Allí, en aquel pequeño mundo, había
aprendido lo que significaba la vida: los juegos infantiles, la calle,
que felizmente pertenecía a los niños y aún no la habían usurpado los
vehículos, el cariño del abuelo y de mis padres, los cuentos de la
abuela que se nos fue prematuramente, los amigos, las peleas, mi barrio,
en el casco viejo, las meriendas de pan y chocolate, la muerte… La
escuela que rezumaba por sus paredes la España salida de la guerra: los
retratos de Franco y José Antonio, el crucifijo y los rezos a diario, al
comienzo y al final de la clase, la autoridad incontestable del maestro
que se hacía notoria en los reglazos que atizaba a quienes no se sabían
la lección o las tablas de multiplicar, porque la letra con sangre
entra, y en los castigos, puesto el reo de rodillas, como mal menor, o
con los brazos en cruz, para más inri.
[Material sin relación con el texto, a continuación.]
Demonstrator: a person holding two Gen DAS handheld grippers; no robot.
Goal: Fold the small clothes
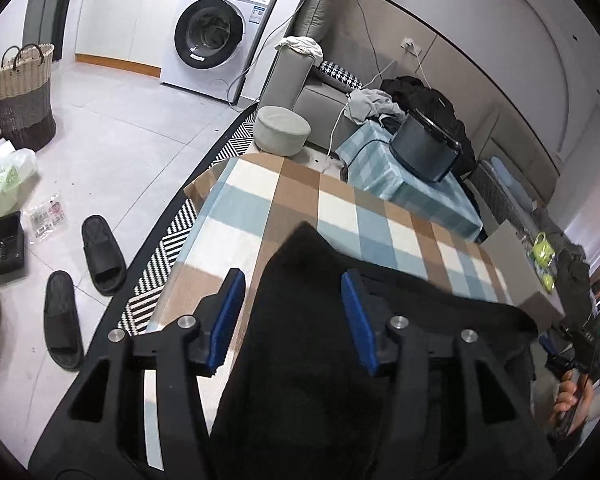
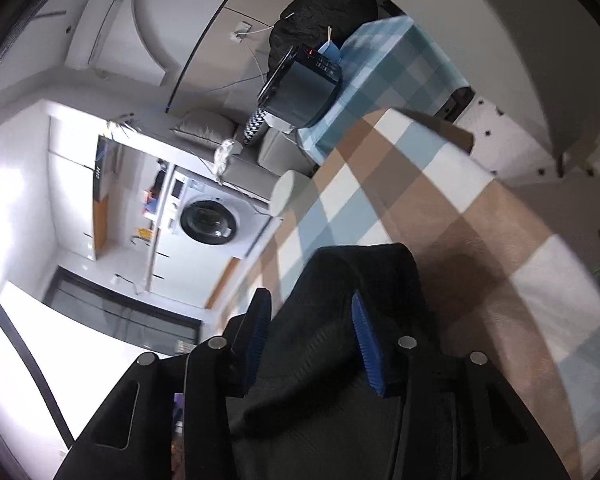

De aquellas paredes colgaba en
exposición permanente el mapa de España, político y geográfico, que
permitió a más de una generación hacer familiares los Montes
Universales, el Moncayo y la Cebollera, lo mismo que Peña Labra, Peña
Ubiña y Peña Prieta; y el Duero, el Alberche, el Tiétar; o aprenderse de
carrerilla cantarina las provincias de Castilla la Vieja que siempre
empezaba en Santander y unas veces terminaba en Ávila y otras en
Valladolid, tras pasar por Palencia. Y así sería hasta que, bastante
después, los políticos decidieron, con el silencio y la indiferencia de
castellanos y leoneses, que debía ser de otra forma.